An example came from SaaS company Pure Storage, which stated that the response time to customer inquiries became seven times faster thanks to automated follow-up. “We saw an immediate difference, especially with repeated questions. The agent knows what was discussed earlier.”
Lightheartedness and leadership
Not everything was about AI, demos, or announcements. In one of the event’s most popular sessions, Jessica Williams and Conan O’Brien talked about authenticity, daring to fail, and making mistakes. Williams: “Create safe environments where people can be themselves. Don’t hire people only to force them to hide their strengths.”
O’Brien added: “Surround yourself with people who challenge you. Not just yes-men. That’s where the best things happen.”
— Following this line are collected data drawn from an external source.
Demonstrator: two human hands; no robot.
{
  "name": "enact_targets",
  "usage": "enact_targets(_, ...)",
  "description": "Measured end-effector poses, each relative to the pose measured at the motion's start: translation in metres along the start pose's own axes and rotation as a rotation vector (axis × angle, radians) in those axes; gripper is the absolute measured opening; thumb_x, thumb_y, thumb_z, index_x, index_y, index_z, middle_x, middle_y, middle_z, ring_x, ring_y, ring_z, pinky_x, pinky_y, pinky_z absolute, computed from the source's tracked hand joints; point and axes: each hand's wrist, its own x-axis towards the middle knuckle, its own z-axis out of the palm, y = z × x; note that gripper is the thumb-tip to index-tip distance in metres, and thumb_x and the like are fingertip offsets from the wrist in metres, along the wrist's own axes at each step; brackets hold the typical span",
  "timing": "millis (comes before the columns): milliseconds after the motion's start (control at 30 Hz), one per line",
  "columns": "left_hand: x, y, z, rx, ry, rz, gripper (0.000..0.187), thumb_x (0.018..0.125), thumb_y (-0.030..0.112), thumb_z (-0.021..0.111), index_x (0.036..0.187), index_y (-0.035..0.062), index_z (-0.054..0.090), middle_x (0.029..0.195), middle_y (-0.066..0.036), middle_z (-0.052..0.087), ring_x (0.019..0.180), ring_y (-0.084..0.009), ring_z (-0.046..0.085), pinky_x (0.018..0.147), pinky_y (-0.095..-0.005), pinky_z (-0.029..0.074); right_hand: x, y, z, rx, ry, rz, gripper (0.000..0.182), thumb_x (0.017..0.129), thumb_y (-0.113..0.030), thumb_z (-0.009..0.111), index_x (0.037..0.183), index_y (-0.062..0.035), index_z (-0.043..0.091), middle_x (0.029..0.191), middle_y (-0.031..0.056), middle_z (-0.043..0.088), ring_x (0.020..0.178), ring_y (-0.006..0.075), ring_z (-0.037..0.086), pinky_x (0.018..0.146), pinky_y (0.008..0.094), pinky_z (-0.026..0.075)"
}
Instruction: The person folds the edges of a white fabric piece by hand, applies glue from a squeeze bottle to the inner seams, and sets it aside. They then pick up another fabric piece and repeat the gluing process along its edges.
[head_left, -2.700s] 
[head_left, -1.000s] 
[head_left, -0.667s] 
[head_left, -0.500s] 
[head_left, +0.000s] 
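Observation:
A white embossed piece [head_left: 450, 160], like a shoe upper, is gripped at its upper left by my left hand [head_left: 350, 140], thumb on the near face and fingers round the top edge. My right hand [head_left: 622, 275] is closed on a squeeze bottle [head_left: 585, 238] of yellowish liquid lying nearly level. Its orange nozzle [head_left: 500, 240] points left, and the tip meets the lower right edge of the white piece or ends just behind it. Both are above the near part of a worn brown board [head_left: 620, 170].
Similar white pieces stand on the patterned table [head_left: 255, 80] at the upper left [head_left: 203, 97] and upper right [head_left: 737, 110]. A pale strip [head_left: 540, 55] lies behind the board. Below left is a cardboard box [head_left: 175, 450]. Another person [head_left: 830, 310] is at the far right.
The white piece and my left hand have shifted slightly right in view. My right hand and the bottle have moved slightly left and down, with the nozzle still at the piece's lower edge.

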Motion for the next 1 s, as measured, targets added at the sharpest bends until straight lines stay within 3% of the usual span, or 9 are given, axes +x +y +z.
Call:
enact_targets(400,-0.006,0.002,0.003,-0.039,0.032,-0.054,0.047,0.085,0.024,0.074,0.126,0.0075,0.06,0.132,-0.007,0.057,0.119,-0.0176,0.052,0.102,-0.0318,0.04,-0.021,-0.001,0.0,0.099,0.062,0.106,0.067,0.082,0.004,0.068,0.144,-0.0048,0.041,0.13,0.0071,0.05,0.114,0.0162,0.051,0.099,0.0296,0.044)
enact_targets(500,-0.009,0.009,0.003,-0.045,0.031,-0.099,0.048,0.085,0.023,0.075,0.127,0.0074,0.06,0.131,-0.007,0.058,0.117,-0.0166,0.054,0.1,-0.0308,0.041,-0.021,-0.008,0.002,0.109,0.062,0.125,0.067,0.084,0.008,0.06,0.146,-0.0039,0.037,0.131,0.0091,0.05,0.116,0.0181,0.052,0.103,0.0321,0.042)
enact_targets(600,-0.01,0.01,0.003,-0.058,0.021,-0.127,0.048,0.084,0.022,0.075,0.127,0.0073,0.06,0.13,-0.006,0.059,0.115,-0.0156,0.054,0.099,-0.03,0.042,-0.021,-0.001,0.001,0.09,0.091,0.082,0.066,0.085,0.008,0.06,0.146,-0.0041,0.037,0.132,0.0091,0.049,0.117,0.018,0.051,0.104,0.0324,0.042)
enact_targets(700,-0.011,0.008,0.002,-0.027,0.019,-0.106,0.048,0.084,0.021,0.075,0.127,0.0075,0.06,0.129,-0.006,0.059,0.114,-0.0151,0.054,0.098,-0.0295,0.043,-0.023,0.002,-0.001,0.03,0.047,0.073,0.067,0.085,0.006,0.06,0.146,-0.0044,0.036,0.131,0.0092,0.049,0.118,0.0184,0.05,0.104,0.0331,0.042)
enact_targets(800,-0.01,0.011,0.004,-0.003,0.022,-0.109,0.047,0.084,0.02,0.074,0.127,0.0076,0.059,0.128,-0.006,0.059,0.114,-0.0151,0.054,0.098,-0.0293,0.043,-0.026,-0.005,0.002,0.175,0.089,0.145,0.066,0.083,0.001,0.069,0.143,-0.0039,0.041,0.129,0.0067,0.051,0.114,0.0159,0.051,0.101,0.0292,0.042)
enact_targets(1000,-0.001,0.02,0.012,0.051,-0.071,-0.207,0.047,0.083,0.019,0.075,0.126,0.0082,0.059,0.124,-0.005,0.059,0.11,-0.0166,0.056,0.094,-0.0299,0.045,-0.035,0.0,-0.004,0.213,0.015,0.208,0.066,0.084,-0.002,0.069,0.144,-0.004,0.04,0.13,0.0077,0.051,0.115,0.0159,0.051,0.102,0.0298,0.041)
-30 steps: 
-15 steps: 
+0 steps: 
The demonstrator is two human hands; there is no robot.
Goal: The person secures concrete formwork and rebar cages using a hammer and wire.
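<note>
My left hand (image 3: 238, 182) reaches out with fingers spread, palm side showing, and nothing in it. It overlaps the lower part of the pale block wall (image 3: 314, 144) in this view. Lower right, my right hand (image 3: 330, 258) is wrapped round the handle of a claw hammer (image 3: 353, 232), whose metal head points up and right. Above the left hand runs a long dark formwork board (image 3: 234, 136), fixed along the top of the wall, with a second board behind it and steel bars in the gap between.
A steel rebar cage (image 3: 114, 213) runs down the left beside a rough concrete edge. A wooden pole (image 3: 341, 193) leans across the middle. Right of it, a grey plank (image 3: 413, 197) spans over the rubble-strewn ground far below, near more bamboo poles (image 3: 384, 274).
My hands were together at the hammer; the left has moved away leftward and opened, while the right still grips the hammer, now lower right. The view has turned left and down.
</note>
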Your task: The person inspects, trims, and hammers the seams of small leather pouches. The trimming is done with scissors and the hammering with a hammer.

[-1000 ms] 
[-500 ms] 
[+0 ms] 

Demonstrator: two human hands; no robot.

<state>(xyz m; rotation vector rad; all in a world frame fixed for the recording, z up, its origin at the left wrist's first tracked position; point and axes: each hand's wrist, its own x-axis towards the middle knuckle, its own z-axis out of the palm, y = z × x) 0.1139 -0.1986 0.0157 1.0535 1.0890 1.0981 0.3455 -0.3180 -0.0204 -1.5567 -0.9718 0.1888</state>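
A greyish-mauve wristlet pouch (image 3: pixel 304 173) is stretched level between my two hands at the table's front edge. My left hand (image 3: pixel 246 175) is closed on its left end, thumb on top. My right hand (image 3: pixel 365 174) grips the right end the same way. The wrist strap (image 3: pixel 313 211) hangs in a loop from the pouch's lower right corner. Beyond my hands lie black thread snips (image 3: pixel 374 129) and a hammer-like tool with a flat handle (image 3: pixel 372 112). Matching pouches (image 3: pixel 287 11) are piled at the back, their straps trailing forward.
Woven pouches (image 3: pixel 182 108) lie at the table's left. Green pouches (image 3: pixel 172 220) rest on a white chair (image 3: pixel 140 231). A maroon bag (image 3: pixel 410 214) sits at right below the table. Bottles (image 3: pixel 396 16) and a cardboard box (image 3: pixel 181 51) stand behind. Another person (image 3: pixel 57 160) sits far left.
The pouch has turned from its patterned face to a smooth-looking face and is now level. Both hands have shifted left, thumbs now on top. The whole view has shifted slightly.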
The audience laughed, but the message resonated throughout the room. Everyone constantly talks about artificial intelligence, but it’s still people who design, monitor, and optimize the systems. “Human intervention remains necessary, AI will never automate everything.”
Ready for the start
ServiceNow’s message was clear: AI is no longer a future plan, but must be the backbone of how every work process happens. “Companies don’t want an experiment,” said Zavery. “They want something that works today and is already prepared for tomorrow.” This tone echoed in every session: AI agents are not a gimmick or hype, but digital colleagues with a substantial task list. Not futuristic, but deployable today. The foundations are there. Now it’s up to companies to get to work with it.